- **TASK MATERIAL**

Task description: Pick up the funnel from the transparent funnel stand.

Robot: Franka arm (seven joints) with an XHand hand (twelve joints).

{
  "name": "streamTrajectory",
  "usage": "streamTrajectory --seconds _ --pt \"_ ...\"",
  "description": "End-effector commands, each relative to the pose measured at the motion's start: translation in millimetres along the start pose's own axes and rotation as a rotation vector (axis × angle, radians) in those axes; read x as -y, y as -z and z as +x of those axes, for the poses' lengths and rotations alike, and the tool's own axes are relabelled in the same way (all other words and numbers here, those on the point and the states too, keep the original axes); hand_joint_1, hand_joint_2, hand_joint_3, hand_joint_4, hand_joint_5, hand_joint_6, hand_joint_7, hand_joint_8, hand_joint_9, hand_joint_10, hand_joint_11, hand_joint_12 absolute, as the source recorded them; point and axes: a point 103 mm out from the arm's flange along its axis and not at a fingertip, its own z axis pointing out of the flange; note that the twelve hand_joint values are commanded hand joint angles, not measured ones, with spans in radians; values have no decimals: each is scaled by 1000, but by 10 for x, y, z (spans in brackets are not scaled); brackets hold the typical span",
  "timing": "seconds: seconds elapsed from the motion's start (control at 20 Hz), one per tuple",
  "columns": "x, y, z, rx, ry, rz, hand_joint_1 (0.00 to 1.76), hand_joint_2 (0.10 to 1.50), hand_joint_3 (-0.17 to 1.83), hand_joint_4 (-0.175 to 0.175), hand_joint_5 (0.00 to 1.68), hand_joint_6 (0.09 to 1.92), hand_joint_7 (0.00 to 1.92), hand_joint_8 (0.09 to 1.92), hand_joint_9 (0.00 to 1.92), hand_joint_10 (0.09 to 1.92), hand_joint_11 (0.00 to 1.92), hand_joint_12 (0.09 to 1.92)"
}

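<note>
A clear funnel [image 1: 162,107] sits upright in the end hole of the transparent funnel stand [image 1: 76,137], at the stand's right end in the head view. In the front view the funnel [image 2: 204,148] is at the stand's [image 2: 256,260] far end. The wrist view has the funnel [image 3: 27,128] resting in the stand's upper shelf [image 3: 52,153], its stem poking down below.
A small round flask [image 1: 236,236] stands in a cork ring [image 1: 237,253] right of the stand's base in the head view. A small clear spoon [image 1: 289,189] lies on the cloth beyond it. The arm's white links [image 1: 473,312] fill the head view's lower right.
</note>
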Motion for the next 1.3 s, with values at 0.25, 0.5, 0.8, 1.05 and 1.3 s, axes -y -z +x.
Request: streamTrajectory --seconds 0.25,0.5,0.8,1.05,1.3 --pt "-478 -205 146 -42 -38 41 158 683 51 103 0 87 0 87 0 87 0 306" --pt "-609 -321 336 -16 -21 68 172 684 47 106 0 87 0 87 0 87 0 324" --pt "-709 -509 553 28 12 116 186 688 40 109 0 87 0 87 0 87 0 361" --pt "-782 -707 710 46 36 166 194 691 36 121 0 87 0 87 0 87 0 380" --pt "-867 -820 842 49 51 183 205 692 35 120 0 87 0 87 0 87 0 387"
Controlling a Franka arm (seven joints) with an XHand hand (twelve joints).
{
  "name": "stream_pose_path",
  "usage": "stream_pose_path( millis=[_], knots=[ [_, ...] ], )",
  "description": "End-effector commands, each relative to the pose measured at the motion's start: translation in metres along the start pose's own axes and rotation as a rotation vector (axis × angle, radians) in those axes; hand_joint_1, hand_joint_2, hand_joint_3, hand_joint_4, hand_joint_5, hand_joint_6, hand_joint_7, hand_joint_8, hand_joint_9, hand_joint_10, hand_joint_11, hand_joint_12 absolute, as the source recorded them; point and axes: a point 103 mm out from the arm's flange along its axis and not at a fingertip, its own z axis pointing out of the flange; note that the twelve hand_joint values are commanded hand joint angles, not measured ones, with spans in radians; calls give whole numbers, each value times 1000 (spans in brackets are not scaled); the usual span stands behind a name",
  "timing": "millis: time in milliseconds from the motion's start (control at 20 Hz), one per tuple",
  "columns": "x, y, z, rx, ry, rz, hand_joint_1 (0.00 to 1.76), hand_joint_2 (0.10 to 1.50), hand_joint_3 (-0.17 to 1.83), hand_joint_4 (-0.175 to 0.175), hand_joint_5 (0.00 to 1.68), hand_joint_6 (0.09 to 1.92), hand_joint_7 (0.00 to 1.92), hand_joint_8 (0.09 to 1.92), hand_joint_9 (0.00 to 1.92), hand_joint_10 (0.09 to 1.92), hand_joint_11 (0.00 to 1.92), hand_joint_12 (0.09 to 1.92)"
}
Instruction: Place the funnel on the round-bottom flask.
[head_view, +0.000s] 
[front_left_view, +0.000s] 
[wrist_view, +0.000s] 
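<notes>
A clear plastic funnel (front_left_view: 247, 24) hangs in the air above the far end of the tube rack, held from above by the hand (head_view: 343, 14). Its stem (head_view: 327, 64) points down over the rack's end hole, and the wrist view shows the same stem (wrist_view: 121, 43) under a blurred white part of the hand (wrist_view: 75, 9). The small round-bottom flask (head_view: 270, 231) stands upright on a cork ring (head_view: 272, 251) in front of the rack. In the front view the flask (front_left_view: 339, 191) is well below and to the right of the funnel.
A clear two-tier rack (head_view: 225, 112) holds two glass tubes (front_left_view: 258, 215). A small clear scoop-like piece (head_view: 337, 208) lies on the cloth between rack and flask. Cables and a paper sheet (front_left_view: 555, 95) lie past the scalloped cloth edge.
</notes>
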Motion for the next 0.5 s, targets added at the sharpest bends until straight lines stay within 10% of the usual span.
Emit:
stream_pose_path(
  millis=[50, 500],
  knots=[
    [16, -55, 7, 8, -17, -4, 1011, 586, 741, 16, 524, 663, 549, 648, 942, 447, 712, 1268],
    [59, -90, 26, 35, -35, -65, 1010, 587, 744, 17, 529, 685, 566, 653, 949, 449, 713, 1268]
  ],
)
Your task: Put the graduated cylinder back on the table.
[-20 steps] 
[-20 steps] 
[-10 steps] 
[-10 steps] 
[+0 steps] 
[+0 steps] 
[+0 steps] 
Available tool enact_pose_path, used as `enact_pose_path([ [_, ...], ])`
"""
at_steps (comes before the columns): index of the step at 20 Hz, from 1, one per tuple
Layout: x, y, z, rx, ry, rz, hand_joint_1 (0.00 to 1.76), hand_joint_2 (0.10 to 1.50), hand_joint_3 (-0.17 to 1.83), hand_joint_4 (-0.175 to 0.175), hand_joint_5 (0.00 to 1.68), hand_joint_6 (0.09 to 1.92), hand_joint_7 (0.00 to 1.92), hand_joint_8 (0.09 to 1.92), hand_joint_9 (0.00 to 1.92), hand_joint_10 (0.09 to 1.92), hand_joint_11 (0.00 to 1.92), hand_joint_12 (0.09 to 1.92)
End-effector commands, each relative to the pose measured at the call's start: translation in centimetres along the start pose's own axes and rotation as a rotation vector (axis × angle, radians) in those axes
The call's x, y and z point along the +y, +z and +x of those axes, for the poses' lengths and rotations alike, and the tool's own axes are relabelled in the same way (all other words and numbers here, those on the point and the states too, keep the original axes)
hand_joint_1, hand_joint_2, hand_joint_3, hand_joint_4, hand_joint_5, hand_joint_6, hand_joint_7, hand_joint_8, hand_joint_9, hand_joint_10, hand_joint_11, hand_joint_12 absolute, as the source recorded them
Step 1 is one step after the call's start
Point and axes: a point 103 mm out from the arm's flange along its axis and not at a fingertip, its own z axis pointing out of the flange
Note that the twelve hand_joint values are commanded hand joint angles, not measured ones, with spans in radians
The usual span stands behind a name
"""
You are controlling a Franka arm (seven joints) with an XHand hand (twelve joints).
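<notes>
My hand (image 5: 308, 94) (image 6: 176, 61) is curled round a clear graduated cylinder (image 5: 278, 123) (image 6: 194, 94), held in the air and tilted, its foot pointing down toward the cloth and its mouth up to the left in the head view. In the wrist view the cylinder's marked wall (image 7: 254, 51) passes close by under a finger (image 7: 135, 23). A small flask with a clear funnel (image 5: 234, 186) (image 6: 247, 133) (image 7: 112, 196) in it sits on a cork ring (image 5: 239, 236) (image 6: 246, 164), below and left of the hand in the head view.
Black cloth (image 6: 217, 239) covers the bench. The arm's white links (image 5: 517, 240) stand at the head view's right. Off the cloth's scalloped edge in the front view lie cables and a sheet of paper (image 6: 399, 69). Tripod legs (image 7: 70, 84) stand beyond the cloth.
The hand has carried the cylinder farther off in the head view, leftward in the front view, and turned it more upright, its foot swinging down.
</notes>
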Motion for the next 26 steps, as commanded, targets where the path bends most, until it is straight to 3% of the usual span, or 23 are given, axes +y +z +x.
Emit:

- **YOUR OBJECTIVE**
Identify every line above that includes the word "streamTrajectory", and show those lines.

- **EXERCISE ANSWER**
  "name": "streamTrajectory",
  "usage": "streamTrajectory --seconds _ --pt \"_ ...\"",
Request: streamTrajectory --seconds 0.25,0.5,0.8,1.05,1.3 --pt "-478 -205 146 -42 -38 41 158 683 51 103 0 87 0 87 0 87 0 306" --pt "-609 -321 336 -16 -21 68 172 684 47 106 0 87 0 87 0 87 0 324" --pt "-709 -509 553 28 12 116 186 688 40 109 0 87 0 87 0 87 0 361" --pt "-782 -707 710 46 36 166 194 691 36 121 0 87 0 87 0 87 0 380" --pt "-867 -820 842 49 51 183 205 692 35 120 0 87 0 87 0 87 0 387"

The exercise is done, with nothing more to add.